- Presented by: Ruby Wax (2006) Jenni Falconer (2007) Brian Dowling (spin off)
- Judges: Louie Spence Phillip Gandey Ann Dorwin (2006) Gaby Roslin (2007) Syed Ahmed (guest judge, 2006)
- Country of origin: United Kingdom
- Original language: English
- No. of series: 2
- No. of episodes: 20

Production
- Producer: Love Productions
- Running time: 60 minutes

Original release
- Network: Sky One
- Release: 15 October 2006 – 9 December 2007

Related
- Cirque: Backstage at the Big Top Celebrity Circus (Australian TV series) Celebrity Circus (American TV series)

= Cirque de Celebrité =

Cirque de Celebrité is a celebrity reality television show broadcast on Sky One. The show features celebrities training for and then performing various circus acts. The winner of the series of 2006 was Grace Adams-Short.

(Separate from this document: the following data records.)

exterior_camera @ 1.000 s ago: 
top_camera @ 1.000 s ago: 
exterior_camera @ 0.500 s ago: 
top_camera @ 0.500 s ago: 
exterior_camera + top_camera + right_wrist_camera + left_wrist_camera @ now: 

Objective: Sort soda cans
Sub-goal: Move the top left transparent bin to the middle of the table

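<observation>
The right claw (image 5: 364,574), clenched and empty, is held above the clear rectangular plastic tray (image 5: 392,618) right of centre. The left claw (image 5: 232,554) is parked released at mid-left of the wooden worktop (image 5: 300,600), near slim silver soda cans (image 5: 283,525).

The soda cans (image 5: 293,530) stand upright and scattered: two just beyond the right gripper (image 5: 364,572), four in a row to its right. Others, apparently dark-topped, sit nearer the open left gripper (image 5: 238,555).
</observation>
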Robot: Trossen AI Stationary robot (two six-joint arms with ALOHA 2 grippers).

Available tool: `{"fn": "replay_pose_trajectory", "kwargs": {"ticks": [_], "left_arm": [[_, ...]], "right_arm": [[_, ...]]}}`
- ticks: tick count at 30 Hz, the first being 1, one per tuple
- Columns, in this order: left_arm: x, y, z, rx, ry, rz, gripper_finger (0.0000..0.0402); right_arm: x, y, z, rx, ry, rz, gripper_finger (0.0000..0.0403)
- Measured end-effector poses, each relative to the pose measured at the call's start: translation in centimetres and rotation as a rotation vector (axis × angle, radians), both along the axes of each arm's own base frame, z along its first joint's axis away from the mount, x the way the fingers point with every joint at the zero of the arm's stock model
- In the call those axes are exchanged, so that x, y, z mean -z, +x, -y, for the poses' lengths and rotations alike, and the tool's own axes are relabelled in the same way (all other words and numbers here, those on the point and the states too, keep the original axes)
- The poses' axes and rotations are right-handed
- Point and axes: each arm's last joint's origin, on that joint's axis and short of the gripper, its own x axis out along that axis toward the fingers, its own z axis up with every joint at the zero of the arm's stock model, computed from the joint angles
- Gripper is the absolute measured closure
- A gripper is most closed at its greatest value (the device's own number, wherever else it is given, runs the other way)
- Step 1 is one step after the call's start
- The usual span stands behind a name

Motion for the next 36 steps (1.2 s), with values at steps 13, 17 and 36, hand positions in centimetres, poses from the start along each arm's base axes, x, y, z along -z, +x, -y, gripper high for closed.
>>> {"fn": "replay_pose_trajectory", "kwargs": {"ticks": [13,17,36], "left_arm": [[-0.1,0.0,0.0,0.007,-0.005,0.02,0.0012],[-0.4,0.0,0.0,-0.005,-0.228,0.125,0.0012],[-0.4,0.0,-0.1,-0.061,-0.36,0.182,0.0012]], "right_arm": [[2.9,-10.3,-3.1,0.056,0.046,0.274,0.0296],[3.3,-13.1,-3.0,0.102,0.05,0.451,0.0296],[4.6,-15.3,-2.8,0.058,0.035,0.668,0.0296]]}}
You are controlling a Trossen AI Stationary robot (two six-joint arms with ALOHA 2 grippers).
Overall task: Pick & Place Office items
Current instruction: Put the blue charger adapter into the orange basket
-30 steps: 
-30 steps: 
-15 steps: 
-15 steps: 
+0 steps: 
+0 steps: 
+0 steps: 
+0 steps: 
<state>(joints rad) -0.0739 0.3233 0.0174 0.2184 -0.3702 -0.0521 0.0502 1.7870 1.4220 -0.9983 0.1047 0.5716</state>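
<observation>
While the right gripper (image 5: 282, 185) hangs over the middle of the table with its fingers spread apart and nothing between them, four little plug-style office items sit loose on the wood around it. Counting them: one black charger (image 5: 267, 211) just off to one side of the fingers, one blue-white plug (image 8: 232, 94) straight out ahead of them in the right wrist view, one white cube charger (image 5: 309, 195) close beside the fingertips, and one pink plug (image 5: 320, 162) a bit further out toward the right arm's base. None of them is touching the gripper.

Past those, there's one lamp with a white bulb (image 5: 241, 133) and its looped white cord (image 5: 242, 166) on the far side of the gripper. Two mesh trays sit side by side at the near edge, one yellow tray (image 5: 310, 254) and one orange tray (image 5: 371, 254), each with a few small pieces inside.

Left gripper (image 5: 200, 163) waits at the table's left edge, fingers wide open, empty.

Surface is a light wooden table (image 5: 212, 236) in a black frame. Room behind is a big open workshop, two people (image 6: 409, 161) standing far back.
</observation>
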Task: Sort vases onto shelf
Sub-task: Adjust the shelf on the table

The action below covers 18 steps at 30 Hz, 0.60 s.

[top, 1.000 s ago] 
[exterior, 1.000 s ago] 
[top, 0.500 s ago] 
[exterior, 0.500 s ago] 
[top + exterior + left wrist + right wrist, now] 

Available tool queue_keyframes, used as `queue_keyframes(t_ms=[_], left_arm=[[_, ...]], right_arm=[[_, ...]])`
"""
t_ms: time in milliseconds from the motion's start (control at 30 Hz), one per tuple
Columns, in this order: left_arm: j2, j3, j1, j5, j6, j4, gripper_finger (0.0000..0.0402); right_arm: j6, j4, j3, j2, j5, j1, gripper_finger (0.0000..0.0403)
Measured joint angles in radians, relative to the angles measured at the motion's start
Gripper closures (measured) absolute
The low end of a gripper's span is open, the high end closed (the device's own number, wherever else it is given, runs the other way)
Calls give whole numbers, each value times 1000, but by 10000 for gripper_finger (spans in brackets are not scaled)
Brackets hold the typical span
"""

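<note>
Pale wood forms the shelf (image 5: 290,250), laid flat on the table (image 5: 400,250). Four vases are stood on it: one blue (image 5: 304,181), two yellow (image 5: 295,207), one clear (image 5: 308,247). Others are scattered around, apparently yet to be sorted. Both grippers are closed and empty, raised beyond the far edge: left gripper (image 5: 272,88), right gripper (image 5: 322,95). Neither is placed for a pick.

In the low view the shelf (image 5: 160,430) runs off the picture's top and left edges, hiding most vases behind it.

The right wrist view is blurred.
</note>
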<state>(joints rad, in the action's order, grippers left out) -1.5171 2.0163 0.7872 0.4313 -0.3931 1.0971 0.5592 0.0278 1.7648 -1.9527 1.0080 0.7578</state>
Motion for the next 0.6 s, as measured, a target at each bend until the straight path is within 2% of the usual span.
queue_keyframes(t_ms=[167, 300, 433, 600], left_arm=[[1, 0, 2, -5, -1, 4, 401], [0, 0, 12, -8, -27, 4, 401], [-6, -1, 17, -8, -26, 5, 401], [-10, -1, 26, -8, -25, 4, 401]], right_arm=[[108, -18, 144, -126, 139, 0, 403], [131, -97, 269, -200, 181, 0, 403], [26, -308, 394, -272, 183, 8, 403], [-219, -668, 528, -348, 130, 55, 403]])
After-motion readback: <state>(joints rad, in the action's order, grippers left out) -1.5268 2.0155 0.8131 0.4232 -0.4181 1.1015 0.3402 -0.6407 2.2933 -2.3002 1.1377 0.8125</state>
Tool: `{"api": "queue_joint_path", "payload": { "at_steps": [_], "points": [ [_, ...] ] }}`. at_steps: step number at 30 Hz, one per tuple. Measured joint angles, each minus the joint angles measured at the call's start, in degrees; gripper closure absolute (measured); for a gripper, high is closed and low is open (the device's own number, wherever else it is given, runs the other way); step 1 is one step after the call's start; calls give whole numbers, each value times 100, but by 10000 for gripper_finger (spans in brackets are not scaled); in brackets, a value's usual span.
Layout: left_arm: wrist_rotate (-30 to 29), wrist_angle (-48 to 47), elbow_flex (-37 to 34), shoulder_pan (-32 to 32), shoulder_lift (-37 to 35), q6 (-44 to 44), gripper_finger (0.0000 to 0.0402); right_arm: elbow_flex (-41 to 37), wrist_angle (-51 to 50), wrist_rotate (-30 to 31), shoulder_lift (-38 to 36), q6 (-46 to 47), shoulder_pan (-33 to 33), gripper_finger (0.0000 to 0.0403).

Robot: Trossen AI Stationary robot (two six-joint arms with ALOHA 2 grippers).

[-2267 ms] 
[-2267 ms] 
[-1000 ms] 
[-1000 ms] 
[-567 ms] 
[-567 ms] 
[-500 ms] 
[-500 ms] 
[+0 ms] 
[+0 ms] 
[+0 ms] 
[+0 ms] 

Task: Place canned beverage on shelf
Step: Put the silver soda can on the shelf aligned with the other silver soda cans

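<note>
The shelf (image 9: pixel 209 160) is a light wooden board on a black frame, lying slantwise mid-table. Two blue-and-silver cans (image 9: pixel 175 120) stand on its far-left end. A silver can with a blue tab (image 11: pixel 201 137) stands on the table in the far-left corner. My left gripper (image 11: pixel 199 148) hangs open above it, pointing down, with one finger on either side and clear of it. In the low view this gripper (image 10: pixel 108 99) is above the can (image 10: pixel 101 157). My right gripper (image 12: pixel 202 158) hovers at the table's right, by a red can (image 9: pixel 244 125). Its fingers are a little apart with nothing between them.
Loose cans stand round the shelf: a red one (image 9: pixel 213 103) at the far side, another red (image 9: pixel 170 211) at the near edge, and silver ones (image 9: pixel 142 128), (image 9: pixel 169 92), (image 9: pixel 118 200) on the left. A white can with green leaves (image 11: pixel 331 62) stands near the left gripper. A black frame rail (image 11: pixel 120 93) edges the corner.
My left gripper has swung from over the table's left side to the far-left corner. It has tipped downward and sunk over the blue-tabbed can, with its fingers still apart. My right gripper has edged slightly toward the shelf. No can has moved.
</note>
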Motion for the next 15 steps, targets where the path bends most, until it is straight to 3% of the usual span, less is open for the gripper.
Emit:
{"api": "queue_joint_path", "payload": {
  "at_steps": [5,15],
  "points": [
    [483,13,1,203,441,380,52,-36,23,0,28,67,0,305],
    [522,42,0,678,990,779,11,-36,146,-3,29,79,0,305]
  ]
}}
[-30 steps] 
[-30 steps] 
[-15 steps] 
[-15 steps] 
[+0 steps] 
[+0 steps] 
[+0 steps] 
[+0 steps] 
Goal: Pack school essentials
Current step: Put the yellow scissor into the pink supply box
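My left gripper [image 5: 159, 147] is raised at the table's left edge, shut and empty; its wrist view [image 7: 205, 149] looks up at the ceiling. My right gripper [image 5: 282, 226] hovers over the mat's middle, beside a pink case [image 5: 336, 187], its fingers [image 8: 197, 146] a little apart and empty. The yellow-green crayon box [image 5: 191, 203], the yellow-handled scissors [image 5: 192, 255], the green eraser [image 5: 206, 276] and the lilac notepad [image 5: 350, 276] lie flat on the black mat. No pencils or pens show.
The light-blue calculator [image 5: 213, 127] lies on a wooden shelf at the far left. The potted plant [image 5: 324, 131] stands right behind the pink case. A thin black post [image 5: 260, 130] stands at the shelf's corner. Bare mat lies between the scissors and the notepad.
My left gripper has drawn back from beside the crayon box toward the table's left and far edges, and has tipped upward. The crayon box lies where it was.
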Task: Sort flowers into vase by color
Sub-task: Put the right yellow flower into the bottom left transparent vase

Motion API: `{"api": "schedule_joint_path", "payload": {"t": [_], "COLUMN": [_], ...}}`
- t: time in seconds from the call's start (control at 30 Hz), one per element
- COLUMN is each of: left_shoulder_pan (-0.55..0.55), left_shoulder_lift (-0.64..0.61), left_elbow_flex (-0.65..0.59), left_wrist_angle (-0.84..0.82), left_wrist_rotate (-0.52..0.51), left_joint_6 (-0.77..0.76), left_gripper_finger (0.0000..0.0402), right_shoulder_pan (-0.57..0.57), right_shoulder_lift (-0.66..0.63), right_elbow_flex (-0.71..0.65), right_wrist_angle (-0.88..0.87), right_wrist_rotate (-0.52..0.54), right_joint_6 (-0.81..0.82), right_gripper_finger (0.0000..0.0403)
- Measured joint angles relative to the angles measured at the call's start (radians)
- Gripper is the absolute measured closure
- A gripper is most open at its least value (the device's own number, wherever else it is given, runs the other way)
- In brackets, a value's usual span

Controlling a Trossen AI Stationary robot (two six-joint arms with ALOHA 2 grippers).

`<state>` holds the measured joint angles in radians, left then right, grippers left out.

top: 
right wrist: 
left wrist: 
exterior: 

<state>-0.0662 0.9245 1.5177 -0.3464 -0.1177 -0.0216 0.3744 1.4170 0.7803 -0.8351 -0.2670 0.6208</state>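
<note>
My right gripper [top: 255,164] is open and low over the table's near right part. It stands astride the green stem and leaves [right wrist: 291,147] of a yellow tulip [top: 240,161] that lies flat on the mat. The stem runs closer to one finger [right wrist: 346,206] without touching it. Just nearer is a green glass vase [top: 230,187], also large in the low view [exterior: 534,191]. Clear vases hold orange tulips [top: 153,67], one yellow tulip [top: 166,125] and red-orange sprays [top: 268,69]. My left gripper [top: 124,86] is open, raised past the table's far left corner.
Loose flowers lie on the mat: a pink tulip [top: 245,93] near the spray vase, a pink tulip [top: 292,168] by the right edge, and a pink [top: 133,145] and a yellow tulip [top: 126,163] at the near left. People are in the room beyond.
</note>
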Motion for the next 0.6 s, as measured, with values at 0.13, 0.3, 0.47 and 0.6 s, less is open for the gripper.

A second series of Cirque de Celebrité broadcast in 2007, with Jenni Falconer replacing Ruby Wax as host and the live commentator was Peter Dickson. Big Brother winner Brian Dowling hosted a spin off show, Cirque: Backstage at the Big Top. The winner of the series of 2007 was Kyal Marsh.

==Format==
The first series was hosted by Ruby Wax. The three judges for the first series were professional performers Louie Spence, Ann Dorwin, and circus director, Phillip Gandey. Gaby Roslin replaced Ann Dorwin for the second series. The celebrities were trained to perform various circus acts, and compete with each other for points from the judges and phone votes from the public on premium rated lines.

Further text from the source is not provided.